**Task instructions**
The full listing should be duplicated word for word.

**Data section**
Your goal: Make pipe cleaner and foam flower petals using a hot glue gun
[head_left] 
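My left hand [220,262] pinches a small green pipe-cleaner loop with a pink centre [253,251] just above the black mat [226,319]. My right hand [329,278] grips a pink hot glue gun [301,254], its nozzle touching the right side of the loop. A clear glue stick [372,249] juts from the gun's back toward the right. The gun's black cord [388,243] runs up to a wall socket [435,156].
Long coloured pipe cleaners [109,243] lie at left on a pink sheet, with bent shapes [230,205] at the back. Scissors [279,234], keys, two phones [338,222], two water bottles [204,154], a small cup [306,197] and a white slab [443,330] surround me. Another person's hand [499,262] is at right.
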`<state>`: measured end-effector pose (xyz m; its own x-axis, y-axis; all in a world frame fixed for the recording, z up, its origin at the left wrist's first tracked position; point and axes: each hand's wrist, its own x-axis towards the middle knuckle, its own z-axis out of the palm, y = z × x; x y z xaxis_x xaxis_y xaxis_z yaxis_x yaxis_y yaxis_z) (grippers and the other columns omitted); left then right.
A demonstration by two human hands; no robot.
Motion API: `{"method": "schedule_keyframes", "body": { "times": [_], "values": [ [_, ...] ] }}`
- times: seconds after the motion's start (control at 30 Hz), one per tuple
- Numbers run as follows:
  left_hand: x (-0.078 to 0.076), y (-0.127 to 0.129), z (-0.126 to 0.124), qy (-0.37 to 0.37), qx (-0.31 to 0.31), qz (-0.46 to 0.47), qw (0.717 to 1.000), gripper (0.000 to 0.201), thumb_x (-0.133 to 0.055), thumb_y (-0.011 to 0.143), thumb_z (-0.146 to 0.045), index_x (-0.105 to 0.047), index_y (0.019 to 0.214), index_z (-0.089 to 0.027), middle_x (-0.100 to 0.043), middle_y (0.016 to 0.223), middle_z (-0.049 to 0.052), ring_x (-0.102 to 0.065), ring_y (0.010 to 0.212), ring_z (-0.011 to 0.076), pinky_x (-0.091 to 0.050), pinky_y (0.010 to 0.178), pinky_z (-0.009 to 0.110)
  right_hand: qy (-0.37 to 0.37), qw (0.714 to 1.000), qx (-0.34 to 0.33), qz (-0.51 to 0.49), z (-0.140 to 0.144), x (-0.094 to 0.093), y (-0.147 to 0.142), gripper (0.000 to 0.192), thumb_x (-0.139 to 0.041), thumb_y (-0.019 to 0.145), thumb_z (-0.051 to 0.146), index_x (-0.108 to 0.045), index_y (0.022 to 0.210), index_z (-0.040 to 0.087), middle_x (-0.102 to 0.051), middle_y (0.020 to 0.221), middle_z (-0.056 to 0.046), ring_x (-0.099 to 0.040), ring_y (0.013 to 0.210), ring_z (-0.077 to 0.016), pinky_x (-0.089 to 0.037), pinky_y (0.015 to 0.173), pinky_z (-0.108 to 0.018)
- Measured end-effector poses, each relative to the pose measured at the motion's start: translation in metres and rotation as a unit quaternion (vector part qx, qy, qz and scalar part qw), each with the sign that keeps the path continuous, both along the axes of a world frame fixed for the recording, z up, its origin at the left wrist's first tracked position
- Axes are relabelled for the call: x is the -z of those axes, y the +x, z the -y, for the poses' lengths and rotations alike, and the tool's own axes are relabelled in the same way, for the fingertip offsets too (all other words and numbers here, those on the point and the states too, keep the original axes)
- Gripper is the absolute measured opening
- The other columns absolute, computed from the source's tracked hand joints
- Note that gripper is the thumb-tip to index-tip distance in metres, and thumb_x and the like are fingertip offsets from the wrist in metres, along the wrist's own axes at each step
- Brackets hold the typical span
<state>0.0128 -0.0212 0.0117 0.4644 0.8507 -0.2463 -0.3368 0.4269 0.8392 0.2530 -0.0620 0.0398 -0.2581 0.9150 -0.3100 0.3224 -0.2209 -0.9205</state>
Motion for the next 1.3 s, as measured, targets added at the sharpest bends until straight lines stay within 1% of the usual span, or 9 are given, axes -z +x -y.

**Expected output**
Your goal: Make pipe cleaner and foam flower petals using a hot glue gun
[head_left] 
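My left hand [220,262] pinches a small green pipe-cleaner loop with a pink centre [253,251] just above the black mat [226,319]. My right hand [329,278] grips a pink hot glue gun [301,254], its nozzle touching the right side of the loop. A clear glue stick [372,249] juts from the gun's back toward the right. The gun's black cord [388,243] runs up to a wall socket [435,156].
Long coloured pipe cleaners [109,243] lie at left on a pink sheet, with bent shapes [230,205] at the back. Scissors [279,234], keys, two phones [338,222], two water bottles [204,154], a small cup [306,197] and a white slab [443,330] surround me. Another person's hand [499,262] is at right.
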`<state>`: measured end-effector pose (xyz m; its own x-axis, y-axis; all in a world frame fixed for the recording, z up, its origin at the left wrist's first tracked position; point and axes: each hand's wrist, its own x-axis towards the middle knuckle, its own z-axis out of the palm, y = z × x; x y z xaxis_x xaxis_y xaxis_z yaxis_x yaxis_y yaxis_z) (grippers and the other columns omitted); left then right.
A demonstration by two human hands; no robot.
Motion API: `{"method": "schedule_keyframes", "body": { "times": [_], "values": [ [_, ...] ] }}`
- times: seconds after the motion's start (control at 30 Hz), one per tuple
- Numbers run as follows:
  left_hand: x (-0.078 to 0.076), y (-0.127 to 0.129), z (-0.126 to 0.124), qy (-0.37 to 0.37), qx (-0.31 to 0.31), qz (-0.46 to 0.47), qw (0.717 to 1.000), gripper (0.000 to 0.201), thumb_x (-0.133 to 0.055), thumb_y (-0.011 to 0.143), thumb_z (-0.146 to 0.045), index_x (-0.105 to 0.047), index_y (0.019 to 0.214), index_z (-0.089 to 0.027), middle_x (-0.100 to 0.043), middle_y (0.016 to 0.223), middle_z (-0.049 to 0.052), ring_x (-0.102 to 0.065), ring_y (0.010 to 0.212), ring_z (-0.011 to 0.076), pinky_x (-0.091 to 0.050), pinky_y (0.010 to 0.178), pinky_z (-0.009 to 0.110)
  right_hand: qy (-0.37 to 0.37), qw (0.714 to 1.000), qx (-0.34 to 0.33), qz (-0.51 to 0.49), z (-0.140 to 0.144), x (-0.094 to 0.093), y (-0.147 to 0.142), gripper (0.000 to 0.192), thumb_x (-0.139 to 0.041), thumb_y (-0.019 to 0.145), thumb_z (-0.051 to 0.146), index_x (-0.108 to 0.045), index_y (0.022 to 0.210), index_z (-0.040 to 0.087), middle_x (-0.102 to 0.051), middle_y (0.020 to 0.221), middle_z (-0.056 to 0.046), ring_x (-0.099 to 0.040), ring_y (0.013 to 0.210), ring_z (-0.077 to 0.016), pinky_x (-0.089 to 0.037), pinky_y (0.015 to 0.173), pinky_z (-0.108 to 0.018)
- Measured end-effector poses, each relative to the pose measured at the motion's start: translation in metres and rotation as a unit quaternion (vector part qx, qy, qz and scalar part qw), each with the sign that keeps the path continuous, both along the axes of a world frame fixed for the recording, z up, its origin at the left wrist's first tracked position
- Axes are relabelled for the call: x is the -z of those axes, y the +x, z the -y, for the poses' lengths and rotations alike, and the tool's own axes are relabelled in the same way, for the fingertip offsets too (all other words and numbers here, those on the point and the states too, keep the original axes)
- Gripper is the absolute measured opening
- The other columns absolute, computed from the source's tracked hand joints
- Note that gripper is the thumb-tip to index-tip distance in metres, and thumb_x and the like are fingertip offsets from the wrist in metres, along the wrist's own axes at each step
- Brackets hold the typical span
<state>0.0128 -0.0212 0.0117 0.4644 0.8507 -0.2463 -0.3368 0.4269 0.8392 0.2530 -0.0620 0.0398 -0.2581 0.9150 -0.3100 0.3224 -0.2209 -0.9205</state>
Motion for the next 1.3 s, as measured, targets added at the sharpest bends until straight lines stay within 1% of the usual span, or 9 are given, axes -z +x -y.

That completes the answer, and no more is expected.